[DATA]
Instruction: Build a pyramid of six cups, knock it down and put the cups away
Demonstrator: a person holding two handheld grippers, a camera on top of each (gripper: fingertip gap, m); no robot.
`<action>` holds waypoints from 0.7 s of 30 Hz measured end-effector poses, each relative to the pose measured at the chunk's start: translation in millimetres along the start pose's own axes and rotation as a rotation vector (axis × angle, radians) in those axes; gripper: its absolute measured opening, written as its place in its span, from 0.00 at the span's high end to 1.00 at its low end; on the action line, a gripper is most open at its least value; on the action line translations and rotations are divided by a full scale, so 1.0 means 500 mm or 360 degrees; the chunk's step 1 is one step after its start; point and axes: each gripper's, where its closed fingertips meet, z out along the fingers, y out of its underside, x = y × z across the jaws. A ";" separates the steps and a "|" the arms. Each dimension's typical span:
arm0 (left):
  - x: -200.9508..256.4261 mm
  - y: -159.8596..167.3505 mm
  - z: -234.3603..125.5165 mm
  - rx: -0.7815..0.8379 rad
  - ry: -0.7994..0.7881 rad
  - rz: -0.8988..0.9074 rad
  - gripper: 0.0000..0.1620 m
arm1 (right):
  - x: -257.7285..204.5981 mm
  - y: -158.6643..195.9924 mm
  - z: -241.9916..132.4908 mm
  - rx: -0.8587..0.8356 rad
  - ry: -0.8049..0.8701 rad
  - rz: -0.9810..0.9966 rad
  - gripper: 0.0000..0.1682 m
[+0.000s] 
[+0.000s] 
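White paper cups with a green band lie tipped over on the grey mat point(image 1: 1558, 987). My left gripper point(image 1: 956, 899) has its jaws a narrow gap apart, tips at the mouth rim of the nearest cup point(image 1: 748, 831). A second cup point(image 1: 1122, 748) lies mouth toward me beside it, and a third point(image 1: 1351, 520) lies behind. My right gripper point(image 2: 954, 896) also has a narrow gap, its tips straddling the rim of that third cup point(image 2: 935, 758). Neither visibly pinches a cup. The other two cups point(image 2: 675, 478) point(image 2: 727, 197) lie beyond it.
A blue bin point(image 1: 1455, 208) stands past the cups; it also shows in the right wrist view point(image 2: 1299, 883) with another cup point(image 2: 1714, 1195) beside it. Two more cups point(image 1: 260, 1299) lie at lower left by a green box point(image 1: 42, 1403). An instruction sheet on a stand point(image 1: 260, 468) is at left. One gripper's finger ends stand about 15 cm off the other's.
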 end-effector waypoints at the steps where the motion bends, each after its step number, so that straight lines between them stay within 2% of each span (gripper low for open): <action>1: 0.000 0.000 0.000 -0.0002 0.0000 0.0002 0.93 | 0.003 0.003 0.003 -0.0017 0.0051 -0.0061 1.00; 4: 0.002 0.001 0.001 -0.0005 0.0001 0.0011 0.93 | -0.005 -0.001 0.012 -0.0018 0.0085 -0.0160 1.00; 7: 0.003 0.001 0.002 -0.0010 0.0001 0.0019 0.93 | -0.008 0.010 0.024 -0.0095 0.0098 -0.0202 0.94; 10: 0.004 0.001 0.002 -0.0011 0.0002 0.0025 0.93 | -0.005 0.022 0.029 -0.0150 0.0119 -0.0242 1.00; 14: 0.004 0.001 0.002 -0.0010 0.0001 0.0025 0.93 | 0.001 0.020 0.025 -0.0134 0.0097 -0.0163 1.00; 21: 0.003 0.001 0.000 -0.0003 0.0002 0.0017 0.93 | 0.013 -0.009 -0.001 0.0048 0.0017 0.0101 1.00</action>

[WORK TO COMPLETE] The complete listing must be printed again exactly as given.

[RESULT FOR THIS TASK]
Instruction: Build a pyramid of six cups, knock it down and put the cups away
Demonstrator: a person holding two handheld grippers, a camera on top of each (gripper: fingertip gap, m); no robot.
`<action>` holds waypoints from 0.7 s of 30 Hz measured end-effector poses, each relative to the pose measured at the chunk's start: translation in millimetres along the start pose's own axes and rotation as a rotation vector (axis × angle, radians) in those axes; gripper: its absolute measured opening, written as its place in its span, from 0.00 at the span's high end to 1.00 at its low end; on the action line, a gripper is most open at its least value; on the action line translations and rotations are divided by a full scale, so 1.0 means 500 mm or 360 degrees; the chunk's step 1 is one step after its start; point and axes: each gripper's, where its closed fingertips meet, z out along the fingers, y out of its underside, x = y × z across the jaws. A ";" separates the steps and a "|" the arms. Each dimension's typical span:
arm0 (left):
  - x: -200.9508..256.4261 mm
  - y: -159.8596..167.3505 mm
  - z: -234.3603..125.5165 mm
  - rx: -0.7815..0.8379 rad
  - ry: -0.7994..0.7881 rad
  - rz: -0.8988..0.9074 rad
  - gripper: 0.0000..0.1620 m
arm1 (right):
  - x: -257.7285..204.5981 mm
  - y: -158.6643..195.9924 mm
  - z: -241.9916..132.4908 mm
  - rx: -0.8587..0.8356 rad
  - ry: -0.8049..0.8701 rad
  - rz: -0.9810..0.9966 rad
  - gripper: 0.0000..0.1682 m
[+0.000s] 
[+0.000s] 
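White paper cups with a green band lie tipped over on the grey mat point(image 1: 1558, 987). My left gripper point(image 1: 956, 899) has its jaws a narrow gap apart, tips at the mouth rim of the nearest cup point(image 1: 748, 831). A second cup point(image 1: 1122, 748) lies mouth toward me beside it, and a third point(image 1: 1351, 520) lies behind. My right gripper point(image 2: 954, 896) also has a narrow gap, its tips straddling the rim of that third cup point(image 2: 935, 758). Neither visibly pinches a cup. The other two cups point(image 2: 675, 478) point(image 2: 727, 197) lie beyond it.
A blue bin point(image 1: 1455, 208) stands past the cups; it also shows in the right wrist view point(image 2: 1299, 883) with another cup point(image 2: 1714, 1195) beside it. Two more cups point(image 1: 260, 1299) lie at lower left by a green box point(image 1: 42, 1403). An instruction sheet on a stand point(image 1: 260, 468) is at left. One gripper's finger ends stand about 15 cm off the other's.
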 end-effector waypoints at the steps where the motion bends, each after its step number, so that straight lines between them stay within 2% of each span (gripper low for open): <action>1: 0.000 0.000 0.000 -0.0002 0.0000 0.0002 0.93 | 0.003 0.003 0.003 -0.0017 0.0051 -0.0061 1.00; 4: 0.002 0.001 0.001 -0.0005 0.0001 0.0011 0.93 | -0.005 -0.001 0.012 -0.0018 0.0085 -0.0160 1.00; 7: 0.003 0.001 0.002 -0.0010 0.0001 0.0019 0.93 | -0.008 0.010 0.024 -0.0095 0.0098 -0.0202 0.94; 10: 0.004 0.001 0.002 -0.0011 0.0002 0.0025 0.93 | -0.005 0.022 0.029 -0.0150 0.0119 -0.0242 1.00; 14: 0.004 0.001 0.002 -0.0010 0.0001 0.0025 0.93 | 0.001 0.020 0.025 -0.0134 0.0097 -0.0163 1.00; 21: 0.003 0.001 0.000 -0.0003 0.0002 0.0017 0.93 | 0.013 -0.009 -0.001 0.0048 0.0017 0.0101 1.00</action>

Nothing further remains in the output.